- _Exercise description_
Extract each line of the records below that contains the word "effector".
((
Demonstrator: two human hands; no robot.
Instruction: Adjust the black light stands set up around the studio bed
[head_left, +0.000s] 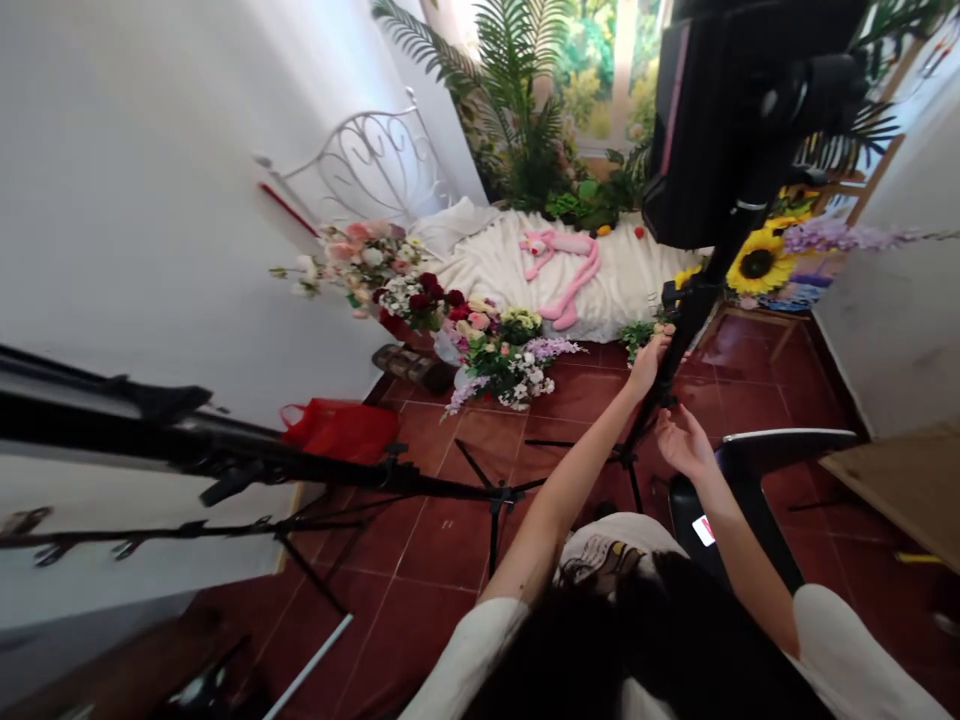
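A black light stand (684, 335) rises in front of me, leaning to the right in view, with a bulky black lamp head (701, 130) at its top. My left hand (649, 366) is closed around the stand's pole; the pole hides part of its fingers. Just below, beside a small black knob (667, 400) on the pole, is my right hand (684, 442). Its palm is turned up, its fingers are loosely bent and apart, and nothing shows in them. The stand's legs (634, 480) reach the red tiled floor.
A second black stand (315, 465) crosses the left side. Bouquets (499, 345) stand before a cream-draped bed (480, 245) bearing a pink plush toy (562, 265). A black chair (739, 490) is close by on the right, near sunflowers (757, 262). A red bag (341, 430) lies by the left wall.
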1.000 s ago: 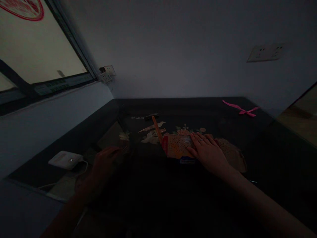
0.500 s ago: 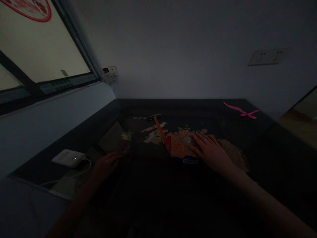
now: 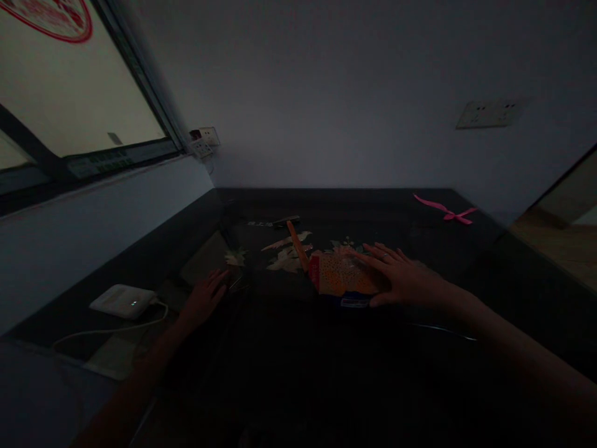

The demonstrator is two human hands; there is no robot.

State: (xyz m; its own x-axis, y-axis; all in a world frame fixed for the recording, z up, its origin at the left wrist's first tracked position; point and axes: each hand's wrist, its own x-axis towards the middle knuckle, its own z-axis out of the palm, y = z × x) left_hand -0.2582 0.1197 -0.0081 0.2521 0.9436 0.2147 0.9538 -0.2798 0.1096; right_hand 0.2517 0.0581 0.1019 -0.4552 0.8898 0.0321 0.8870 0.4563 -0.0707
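Observation:
In dim light, an orange dotted packet point(image 3: 342, 272) with a red end and a dark blue lower edge lies on the dark table point(image 3: 261, 336). My right hand point(image 3: 396, 274) is at the packet's right end, its fingers spread and its fingertips over the upper edge. My left hand point(image 3: 208, 295) rests on the table to the left, fingers apart, beside some thin shiny pieces point(image 3: 239, 284) too dark to make out. An orange stick-like object point(image 3: 297, 244) leans from the packet's red end toward a small dark item point(image 3: 285, 221).
A white device point(image 3: 124, 301) with a cable lies on the left of the table. At the back right is a pink ribbon point(image 3: 450, 213). A thin shiny line point(image 3: 445, 330) shows below my right forearm. Walls border the table's back and left.
My right hand has shifted right and spread at the packet's end. The brown dotted piece beyond it no longer shows. My left hand's fingers have moved slightly up and spread. The view has shifted a little.

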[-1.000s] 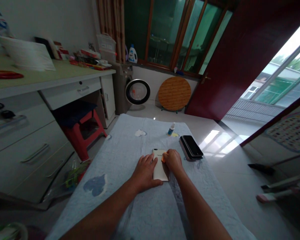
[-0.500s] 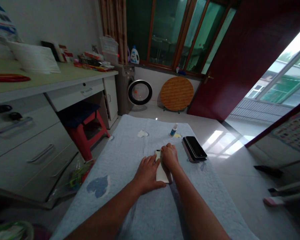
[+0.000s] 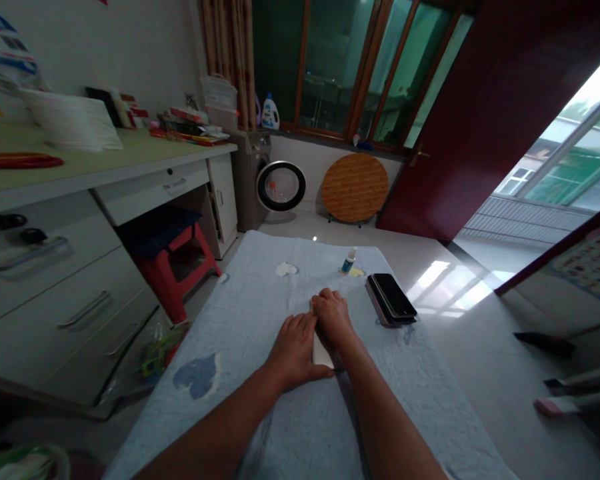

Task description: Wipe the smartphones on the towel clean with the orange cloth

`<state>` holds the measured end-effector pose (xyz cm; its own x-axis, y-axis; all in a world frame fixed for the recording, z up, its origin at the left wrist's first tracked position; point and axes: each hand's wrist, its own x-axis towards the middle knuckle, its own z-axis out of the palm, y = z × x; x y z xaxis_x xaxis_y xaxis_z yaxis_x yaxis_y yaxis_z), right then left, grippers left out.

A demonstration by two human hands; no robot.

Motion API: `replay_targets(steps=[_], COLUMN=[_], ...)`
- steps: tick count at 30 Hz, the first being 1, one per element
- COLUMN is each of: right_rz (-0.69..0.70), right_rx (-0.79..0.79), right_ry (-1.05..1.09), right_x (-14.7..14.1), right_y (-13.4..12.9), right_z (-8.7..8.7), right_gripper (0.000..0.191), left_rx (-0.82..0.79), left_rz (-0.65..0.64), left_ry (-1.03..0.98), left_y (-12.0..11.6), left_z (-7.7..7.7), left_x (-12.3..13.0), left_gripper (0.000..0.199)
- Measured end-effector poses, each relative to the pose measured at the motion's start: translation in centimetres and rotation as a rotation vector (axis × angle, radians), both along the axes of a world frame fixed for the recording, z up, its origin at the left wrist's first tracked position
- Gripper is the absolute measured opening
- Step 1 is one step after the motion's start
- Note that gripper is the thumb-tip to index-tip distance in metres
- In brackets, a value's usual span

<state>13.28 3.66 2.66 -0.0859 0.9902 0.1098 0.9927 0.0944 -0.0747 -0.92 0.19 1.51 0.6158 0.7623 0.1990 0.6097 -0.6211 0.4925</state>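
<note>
A white phone [image 3: 322,353] lies back up on the pale blue cloth [image 3: 240,313], and my two hands cover much of it. My left hand [image 3: 294,347] grips it along the left side, thumb across its near end. Over the far end sits my right hand [image 3: 333,316], its fingers curled down onto the phone near the camera corner. Whatever those fingers may hold is hidden beneath them. Right of my hands rests a stack of dark phones or tablets [image 3: 391,297]. Beyond them stands a small spray bottle [image 3: 349,261] with a blue label.
On the left runs a white desk [image 3: 145,153] with drawers, a red stool [image 3: 183,267] tucked beneath. At the back are a washing machine [image 3: 250,173] with its door open and a round wooden board [image 3: 355,188]. A dark red door [image 3: 460,127] stands at the right.
My right hand has shifted left across the phone's far end and now hides the camera corner that showed before. My left hand keeps its hold.
</note>
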Motion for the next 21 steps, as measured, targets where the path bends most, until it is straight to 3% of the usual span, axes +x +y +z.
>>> replay_targets(steps=[8, 21], right_rz=[0.094, -0.053], right_rx=[-0.048, -0.031], right_ry=[0.054, 0.016], right_x=[-0.21, 0.1], right_y=[0.3, 0.13], right_z=[0.33, 0.24], right_gripper=[0.017, 0.029], left_rx=[-0.03, -0.051], left_rz=[0.031, 0.089], left_ry=[0.004, 0.044], left_y=[-0.14, -0.6], left_z=[0.84, 0.7], left_x=[0.16, 0.2], left_gripper=[0.097, 0.103])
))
- _Answer box_
`<state>` holds the measured end-effector pose (xyz cm; its own x-axis, y-axis; all in a world frame fixed for the recording, z up, its origin at the left wrist's first tracked position; point and axes: each hand's wrist, its own x-axis towards the middle knuckle, its own z-axis out of the palm, y = z × x; x y z xaxis_x xaxis_y xaxis_z yaxis_x yaxis_y yaxis_z), right then left, grippers left out.
- Measured end-effector poses, each relative to the pose measured at the motion's start: translation in centimetres and rotation as a rotation vector (axis × angle, radians), both along the axes of a world frame fixed for the recording, z up, its origin at the left wrist's first tracked position

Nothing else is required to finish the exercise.